Photo by Shriya Samavai
Rani Som (she/her) is an Indian-American trans femme visual artist and author. Her work (published under the name Bishakh Som) has appeared in The New Yorker, MoMA.org, Autostraddle, The Strumpet, The Boston Review, The Georgia Review, Black Warrior Review and The Brooklyn Rail, amongst other publications. Her graphic novel Apsara Engine (The Feminist Press) is the winner of a 2020 L.A. Times Book Prize for Best Graphic Novel and a 2021 Lambda Literary Award winner for Best LGBTQ Comics. Her graphic memoir Spellbound (Street Noise Books) was also a 2021 Lambda Literary Award finalist. Rani has illustrated two books about architecture: The Prefab Bathroom: An Architectural History, (McFarland Press) and Cocktails and Conversations: Dialogues on Architectural Design (AIA New York). Rani’s artwork was featured in solo shows at ArtLexis Gallery and at Jaya Yoga Center and in group shows at The Society of Illustrators in New York, the Bannister Gallery at Rhode Island College, Issyra Gallery, the Grady Alexis Gallery, De Cacaofabriek in the Netherlands and most recently at Art Omi in Ghent, NY. You can see her work at www.bishakh.com.
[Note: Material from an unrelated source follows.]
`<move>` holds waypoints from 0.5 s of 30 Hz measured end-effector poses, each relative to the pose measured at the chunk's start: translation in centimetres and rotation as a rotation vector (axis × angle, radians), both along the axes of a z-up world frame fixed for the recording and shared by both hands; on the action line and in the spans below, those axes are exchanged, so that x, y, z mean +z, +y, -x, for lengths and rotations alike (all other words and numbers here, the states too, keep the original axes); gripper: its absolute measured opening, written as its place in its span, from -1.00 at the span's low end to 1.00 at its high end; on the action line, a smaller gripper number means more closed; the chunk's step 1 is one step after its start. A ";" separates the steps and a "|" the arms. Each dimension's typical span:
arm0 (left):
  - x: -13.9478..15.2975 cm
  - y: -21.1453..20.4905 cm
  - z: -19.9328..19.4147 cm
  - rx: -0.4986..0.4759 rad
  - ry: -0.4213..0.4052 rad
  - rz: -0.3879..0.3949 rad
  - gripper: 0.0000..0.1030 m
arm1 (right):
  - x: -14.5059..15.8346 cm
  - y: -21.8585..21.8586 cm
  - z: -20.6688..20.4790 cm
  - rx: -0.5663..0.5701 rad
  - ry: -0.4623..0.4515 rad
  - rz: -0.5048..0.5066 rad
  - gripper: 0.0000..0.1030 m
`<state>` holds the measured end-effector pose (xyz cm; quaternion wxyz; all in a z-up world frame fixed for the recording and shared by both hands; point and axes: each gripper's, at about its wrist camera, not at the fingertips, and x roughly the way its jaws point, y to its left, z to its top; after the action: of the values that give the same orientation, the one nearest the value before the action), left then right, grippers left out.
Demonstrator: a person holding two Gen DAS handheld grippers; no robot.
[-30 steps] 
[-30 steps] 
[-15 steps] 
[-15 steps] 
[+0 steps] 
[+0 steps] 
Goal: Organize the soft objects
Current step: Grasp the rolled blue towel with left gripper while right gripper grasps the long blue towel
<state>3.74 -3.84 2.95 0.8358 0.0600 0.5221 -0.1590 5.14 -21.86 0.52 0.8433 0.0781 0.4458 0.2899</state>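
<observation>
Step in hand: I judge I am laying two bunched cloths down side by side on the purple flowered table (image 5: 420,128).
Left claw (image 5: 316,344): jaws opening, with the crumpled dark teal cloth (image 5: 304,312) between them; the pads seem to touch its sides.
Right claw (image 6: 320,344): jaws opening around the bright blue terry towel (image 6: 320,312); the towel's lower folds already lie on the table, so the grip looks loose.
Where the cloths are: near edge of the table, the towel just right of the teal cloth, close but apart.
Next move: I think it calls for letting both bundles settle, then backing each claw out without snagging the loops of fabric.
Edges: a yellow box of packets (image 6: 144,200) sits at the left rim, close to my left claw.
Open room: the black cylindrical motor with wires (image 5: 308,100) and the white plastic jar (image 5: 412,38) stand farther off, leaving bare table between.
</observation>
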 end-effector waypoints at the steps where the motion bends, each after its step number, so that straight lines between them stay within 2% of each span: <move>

Pri Aguilar (They/Them) is a queer Peruvian-American, storyteller and culinary artist. Their food is centered around comfort food, complimented with seasonal ingredients and unique flavors that reflect their influence of the multicultural communities growing up in NYC. They also run Nueva Yolk, an ice cream and sorbet pop-up that honors distinct and familiar flavors of the Latin American diaspora.